* **Task statement**
Below are the records; copy out every line that holds the word "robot".

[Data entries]
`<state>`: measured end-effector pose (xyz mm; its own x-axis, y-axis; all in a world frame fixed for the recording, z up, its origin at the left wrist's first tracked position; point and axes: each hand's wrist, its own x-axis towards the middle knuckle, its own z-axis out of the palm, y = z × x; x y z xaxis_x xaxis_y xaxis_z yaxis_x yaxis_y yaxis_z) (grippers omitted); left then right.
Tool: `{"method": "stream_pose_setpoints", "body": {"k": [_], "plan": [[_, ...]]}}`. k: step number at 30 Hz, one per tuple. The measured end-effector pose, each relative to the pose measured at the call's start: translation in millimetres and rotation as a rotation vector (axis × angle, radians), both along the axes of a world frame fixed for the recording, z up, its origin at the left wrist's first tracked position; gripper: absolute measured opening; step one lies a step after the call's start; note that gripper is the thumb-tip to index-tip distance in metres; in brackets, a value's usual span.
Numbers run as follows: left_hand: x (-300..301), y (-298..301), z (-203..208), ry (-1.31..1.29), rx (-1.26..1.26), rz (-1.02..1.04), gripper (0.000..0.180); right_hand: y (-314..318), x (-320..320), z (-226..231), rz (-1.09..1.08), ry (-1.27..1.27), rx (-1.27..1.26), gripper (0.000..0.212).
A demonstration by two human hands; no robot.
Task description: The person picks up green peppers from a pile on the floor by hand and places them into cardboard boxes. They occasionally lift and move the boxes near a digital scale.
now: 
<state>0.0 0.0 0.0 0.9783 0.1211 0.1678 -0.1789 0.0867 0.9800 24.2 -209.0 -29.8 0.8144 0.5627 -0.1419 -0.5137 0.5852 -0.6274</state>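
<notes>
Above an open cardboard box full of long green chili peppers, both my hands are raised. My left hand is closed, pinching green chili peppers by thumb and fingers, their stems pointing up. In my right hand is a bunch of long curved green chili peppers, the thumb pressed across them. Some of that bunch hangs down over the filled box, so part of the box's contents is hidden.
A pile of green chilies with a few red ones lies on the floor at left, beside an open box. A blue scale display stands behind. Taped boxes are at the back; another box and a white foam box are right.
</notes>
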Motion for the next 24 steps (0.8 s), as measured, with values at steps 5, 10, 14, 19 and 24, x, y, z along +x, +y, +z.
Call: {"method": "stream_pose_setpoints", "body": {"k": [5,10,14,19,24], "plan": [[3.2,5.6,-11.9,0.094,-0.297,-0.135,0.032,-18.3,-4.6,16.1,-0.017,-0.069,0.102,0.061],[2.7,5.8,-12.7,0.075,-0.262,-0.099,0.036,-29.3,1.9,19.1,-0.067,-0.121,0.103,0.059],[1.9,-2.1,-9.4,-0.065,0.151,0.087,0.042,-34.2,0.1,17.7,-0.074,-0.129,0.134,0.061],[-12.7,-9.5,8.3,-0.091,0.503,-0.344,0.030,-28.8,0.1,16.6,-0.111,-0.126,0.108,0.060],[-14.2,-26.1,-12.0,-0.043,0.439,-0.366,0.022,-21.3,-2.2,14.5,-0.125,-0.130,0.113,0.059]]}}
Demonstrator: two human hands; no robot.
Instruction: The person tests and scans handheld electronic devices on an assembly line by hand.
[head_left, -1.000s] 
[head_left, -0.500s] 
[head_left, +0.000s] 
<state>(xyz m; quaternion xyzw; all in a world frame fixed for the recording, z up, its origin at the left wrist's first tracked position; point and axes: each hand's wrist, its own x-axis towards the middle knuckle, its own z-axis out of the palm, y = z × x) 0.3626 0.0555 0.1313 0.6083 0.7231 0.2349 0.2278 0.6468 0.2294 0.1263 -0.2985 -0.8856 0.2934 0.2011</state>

* **Written solution**
A demonstration by two human hands; no robot.
Demonstrator: two human hands; no robot.

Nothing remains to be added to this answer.